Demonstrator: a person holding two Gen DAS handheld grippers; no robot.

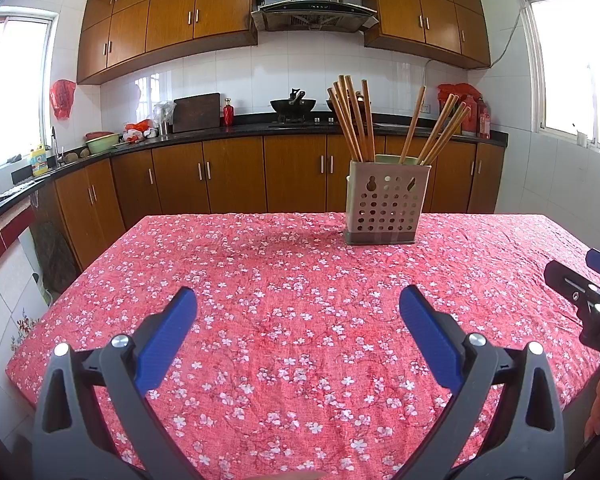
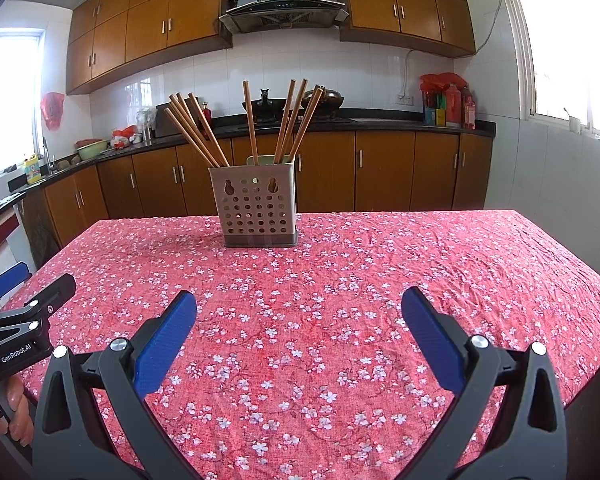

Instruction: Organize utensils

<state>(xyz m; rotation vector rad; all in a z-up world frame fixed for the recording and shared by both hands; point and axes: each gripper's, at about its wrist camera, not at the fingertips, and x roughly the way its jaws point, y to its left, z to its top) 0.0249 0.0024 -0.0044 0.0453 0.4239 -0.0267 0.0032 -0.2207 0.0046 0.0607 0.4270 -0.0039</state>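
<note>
Where the table (image 1: pixel 100 320) is covered by a red cloth (image 2: pixel 340 300) printed with small white blossoms, the fabric is seen to be slightly wrinkled and otherwise bare in front of both claws. The left gripper (image 1: pixel 298 304) is held above the near part of the cloth with its jaws spread wide and nothing between them. Its fingers (image 1: pixel 168 332) are faced with flat blue ribbed pads mounted on dark grey plastic arms joined by metal rivets. The right gripper (image 2: pixel 299 304) is likewise held spread and empty, and is built the same way; its black body is also visible at the right edge of the left wrist view.

A utensil holder (image 1: pixel 384 206) is placed upright on the far part of the cloth, well apart from both claws. It is a box of pale metal or plastic, square in outline, perforated with rows of round holes and two keyhole slots, and seated on a darker base. Wooden chopsticks (image 1: pixel 354 120) are stood in it, long, thin and brown, fanned outward in two loose clusters. Behind the table, brown wooden cabinets (image 2: pixel 384 168) under a black counter are visible.
</note>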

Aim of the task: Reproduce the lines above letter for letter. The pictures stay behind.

Solution below:
Demonstrator: a person holding two Gen DAS handheld grippers; no robot.


Instruction: Organize utensils

<state>(xyz m; rotation vector rad; all in a z-up world frame fixed for the recording and shared by both hands; point and axes: each gripper's, at about its wrist camera, not at the fingertips, and x roughly the way its jaws point, y to its left, z to its top) 0.0249 0.0024 -0.0044 0.0453 0.4239 -0.0267 0.0032 -0.2207 0.0046 0.0607 0.4270 -0.0039</state>
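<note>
Where the table (image 1: pixel 100 320) is covered by a red cloth (image 2: pixel 340 300) printed with small white blossoms, the fabric is seen to be slightly wrinkled and otherwise bare in front of both claws. The left gripper (image 1: pixel 298 304) is held above the near part of the cloth with its jaws spread wide and nothing between them. Its fingers (image 1: pixel 168 332) are faced with flat blue ribbed pads mounted on dark grey plastic arms joined by metal rivets. The right gripper (image 2: pixel 299 304) is likewise held spread and empty, and is built the same way; its black body is also visible at the right edge of the left wrist view.

A utensil holder (image 1: pixel 384 206) is placed upright on the far part of the cloth, well apart from both claws. It is a box of pale metal or plastic, square in outline, perforated with rows of round holes and two keyhole slots, and seated on a darker base. Wooden chopsticks (image 1: pixel 354 120) are stood in it, long, thin and brown, fanned outward in two loose clusters. Behind the table, brown wooden cabinets (image 2: pixel 384 168) under a black counter are visible.
</note>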

The exercise is done now.